A multi-engine OCR system that combines transformer-based models, classical computer vision techniques, and ensemble methods for robust text detection and recognition from images.
This project implements a hybrid pipeline that leverages multiple state-of-the-art OCR engines (TrOCR, EasyOCR, PaddleOCR) alongside YOLO-based detection to achieve high-accuracy text extraction. The system includes preprocessing, layout analysis, ensemble inference, and NLP-based post-processing to handle diverse document types and image quality conditions.
Developed as a semester project for Computer Vision course (6th Semester).
- Multi-model ensemble approach combining TrOCR, EasyOCR, and PaddleOCR
- YOLO-based text region detection with confidence aggregation
- Image enhancement pipeline using Real-ESRGAN super-resolution
- Document layout analysis via Detectron2 and LayoutParser
- Advanced preprocessing with Albumentations and morphological operations
- NLP post-processing including spell checking, grammar correction, and semantic validation
- Interactive Gradio interface for testing and visualization
The pipeline consists of four main stages:
-
Detection - Text regions are identified using YOLO, PaddleOCR detector, and EasyOCR detector. Bounding boxes are normalized and merged using clustering (DBSCAN).
-
Preprocessing - Images undergo contrast enhancement, noise reduction, and optional super-resolution. Albumentations handles augmentation for robust recognition.
-
Recognition - Multiple OCR engines process each detected region. TrOCR provides transformer-based recognition, while EasyOCR and PaddleOCR offer complementary strengths for different text styles.
-
Post-processing - Results are aggregated through ensemble voting. Text undergoes spell checking (pyspellchecker), grammar validation (LanguageTool), and semantic consistency checks (Sentence Transformers).
See setup.md for detailed installation instructions. Quick start:
git clone https://github.com/ASAD2204/CV-Text-Recognition-Pipeline.git
cd CV-Text-Recognition-Pipeline
python -m venv .venv
.venv\Scripts\activate
pip install -r requirements.txtSome dependencies (detectron2, mmcv, mmdet) require specific CUDA versions. Refer to setup.md for platform-specific guidance.

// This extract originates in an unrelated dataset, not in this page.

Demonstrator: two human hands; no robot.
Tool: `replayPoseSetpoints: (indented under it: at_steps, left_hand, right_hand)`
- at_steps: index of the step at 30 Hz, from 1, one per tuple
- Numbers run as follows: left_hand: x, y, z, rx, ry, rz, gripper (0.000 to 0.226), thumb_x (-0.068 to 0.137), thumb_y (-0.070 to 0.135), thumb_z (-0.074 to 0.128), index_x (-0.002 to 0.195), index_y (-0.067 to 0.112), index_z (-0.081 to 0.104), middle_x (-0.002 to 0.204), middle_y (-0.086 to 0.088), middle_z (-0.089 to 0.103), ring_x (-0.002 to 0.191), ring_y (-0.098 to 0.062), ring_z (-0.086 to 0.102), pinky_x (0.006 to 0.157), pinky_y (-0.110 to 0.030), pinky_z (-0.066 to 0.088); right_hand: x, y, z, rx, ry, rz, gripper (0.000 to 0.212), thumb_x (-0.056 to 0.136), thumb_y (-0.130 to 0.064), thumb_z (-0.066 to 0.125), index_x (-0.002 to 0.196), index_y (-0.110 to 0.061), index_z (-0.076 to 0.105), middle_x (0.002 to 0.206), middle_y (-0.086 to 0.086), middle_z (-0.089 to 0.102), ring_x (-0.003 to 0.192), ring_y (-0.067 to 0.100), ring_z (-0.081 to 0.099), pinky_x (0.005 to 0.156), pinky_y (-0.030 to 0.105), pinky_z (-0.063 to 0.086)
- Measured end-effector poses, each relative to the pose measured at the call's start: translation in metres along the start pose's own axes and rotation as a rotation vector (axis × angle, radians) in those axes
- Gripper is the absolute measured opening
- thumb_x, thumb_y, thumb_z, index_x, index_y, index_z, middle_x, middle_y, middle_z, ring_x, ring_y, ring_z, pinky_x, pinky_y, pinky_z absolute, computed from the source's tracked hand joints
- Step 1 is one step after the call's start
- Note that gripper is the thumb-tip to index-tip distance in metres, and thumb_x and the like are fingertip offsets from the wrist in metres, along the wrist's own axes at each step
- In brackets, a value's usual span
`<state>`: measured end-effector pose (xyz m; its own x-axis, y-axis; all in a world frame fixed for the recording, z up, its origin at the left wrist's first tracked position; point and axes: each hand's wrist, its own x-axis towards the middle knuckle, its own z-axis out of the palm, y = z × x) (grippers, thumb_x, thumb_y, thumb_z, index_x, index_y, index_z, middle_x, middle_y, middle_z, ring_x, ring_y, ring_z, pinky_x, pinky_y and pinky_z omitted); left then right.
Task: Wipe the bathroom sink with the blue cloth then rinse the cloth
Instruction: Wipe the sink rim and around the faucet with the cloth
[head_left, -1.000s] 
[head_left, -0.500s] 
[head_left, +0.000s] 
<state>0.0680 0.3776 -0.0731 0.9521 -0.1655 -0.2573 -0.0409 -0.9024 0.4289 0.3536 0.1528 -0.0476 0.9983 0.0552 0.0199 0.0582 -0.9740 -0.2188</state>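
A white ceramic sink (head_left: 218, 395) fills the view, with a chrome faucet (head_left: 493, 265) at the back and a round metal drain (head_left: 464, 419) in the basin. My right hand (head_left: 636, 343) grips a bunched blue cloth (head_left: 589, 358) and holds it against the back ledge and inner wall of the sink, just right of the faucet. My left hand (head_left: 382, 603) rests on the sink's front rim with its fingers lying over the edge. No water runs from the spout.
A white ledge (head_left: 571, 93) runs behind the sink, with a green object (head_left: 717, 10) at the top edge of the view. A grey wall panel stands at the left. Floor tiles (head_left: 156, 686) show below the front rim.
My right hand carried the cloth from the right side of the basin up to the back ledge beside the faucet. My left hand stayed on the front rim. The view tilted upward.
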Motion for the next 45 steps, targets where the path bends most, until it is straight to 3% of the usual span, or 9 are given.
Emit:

Launch the Jupyter notebook:
jupyter notebook Text_Detection_&_Recognition.ipynbThe notebook provides an interactive Gradio interface for uploading images and viewing results. Outputs are saved to the Results/ directory.
Core libraries: PyTorch, Transformers, OpenCV, NumPy, Pillow, Gradio
OCR engines: EasyOCR, PaddleOCR, TrOCR
Detection: Ultralytics YOLO, MMOCR (optional)
Enhancement: Real-ESRGAN, BasicSR
Layout: LayoutParser, Detectron2
NLP: NLTK, pyspellchecker, LanguageTool, Sentence Transformers
See requirements.txt for complete list.
├── Text_Detection_&_Recognition.ipynb # Main notebook
├── Results/ # Output directory
├── README.md
├── LICENSE
├── setup.md # Installation guide
├── requirements.txt
└── .gitignore
GPU acceleration is strongly recommended. The ensemble approach trades inference speed for accuracy. For faster processing, disable heavy models (MMOCR, Real-ESRGAN) or reduce the number of engines in the ensemble.
Memory usage scales with image resolution and number of active models. For large images or constrained environments, consider downsampling input or running engines sequentially.
- Detectron2 installation can be complex on Windows (requires specific CUDA/PyTorch compatibility)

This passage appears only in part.